- **WORK TO COMPLETE**
Only the lines from the beginning of the material below through the line with "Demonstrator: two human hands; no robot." should be retyped exactly, and pictures are to be skipped.

- **INFORMATION SUPPLIED**
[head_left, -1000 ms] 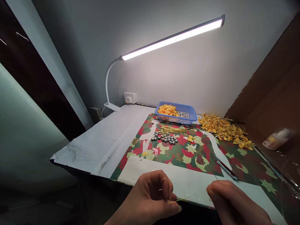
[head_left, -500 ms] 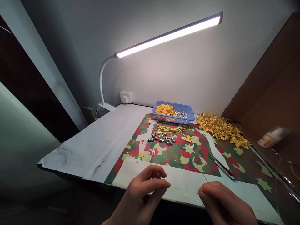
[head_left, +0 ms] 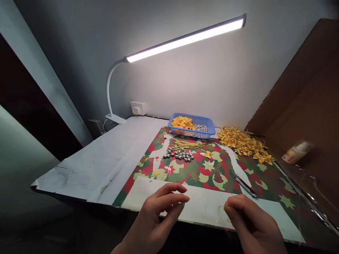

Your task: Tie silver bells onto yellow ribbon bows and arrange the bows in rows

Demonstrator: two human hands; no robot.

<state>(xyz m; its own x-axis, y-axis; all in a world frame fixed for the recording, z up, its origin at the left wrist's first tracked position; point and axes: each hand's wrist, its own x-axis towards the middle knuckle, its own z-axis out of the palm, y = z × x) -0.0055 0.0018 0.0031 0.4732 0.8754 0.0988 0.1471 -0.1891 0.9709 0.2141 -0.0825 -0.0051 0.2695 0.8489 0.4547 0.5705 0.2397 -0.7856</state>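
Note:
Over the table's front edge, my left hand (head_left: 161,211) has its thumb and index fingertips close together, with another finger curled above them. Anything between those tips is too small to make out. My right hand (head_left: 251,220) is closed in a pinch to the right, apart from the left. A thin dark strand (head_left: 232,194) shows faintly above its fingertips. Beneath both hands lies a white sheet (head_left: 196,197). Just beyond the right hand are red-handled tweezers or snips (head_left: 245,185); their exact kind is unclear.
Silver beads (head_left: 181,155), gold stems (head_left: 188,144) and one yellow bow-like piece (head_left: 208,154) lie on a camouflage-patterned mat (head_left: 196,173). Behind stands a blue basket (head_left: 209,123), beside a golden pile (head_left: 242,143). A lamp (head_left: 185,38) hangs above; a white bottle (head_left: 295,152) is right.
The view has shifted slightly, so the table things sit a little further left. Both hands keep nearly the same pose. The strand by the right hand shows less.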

- **WRITTEN ANSWER**
[head_left, -1000 ms] 
[head_left, -500 ms] 
[head_left, +0 ms] 

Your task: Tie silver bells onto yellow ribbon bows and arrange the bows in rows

Demonstrator: two human hands; no robot.

There's no more to the answer.